_Exercise description_:
Please quote exactly the opening lines of the data, from the first line to the one where "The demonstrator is" appears.

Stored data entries
----------------
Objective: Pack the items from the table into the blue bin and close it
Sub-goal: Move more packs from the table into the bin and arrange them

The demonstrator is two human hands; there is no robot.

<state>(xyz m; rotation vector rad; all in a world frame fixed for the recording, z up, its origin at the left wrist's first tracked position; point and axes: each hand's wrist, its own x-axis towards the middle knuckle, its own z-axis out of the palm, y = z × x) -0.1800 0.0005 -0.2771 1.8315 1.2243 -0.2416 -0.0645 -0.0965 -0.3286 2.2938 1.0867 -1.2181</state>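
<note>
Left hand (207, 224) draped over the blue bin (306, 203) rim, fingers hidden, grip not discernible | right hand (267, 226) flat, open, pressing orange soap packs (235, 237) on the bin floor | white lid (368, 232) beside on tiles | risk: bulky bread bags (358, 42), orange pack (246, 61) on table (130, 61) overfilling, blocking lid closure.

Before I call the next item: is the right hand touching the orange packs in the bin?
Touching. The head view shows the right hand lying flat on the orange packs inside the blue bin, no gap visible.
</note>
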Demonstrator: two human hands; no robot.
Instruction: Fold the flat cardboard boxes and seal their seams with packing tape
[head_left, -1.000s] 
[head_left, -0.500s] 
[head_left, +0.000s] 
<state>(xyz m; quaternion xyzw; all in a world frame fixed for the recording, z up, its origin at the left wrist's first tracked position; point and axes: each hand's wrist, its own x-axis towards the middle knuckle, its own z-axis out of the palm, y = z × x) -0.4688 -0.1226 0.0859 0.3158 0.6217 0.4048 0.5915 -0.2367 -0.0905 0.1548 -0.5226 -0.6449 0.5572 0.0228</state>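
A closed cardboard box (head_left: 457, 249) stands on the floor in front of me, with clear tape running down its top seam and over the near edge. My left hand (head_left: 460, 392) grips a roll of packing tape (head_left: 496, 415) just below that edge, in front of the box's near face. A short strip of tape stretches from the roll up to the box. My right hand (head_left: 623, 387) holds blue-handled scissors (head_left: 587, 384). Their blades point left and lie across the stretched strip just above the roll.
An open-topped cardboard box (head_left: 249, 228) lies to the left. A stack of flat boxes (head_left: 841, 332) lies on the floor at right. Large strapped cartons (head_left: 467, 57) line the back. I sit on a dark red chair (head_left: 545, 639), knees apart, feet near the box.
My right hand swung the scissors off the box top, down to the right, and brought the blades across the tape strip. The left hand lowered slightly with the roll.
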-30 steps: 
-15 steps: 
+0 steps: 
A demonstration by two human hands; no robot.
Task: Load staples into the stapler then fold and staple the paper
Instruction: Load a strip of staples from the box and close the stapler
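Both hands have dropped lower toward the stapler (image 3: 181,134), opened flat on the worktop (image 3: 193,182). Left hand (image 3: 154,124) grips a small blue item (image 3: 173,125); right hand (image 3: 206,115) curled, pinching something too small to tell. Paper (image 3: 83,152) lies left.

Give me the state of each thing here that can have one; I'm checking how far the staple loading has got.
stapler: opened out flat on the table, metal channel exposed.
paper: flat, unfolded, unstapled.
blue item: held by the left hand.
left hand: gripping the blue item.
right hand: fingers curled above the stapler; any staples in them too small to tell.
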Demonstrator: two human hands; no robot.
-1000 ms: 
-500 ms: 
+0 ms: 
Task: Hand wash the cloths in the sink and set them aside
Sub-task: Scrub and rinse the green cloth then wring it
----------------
_Completed task_:
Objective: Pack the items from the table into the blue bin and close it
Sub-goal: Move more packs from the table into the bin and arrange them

The demonstrator is two human hands; there is no robot.

The output given is complete.